◆ Problem requirements ◆
Nothing but a number belongs in the answer: how many lines of the records below contain the string "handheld".

◆ Data for processing ◆

Segment Open

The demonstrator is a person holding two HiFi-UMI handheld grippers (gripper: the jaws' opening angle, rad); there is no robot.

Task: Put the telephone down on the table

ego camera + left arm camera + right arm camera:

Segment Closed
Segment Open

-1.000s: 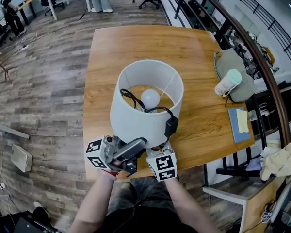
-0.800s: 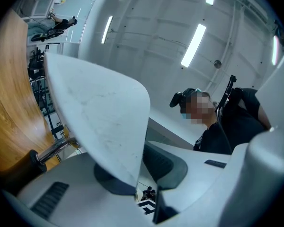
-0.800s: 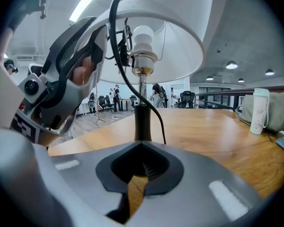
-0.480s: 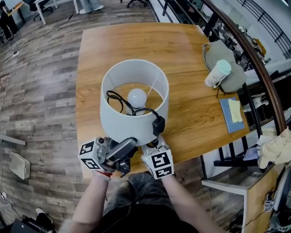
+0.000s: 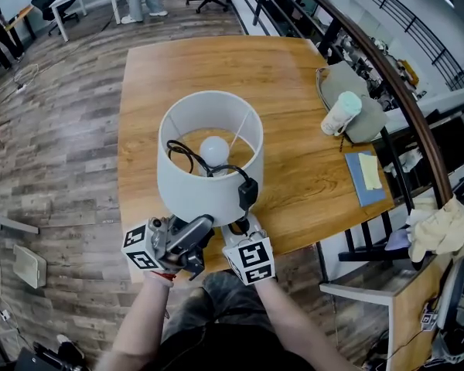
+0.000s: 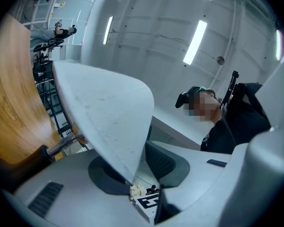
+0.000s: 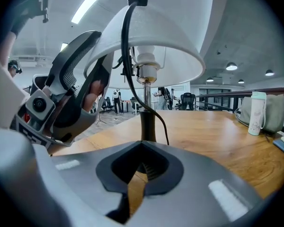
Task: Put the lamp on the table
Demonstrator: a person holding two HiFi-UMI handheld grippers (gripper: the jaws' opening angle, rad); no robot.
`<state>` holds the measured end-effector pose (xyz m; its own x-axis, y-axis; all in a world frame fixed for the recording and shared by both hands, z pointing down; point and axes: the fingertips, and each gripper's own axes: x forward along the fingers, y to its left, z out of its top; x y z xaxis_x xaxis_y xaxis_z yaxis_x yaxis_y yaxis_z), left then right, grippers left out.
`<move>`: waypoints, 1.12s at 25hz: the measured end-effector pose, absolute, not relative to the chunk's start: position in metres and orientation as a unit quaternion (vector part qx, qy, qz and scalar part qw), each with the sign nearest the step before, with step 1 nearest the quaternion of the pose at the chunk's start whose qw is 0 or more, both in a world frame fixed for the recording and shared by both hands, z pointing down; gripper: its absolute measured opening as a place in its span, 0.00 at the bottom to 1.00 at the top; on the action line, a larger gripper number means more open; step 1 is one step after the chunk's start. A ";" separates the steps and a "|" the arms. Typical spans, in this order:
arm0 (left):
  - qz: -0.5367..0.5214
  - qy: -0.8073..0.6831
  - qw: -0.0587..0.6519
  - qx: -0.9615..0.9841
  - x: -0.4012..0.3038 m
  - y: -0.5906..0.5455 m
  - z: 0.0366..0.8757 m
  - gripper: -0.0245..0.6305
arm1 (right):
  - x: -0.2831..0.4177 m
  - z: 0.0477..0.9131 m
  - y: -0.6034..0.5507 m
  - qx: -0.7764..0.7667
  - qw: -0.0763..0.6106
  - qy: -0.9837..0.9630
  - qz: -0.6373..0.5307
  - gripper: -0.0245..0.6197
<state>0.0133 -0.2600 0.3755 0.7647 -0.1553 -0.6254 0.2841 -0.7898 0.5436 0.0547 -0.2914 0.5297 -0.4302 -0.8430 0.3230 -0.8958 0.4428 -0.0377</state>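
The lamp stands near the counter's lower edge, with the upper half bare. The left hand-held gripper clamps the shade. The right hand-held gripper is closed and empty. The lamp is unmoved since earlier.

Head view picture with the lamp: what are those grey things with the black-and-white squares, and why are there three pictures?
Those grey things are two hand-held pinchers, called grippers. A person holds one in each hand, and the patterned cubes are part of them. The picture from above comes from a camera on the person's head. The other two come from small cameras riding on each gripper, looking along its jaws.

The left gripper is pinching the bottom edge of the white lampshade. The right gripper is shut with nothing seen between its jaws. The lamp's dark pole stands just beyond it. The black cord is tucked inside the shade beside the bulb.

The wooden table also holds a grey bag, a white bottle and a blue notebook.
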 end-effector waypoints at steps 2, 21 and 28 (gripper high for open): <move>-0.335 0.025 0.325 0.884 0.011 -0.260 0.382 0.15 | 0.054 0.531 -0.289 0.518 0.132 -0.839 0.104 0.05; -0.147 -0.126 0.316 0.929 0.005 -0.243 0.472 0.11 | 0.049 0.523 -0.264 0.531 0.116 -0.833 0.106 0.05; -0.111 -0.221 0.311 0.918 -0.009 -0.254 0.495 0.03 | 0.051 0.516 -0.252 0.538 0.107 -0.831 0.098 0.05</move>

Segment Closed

◆ Result for this exercise ◆
2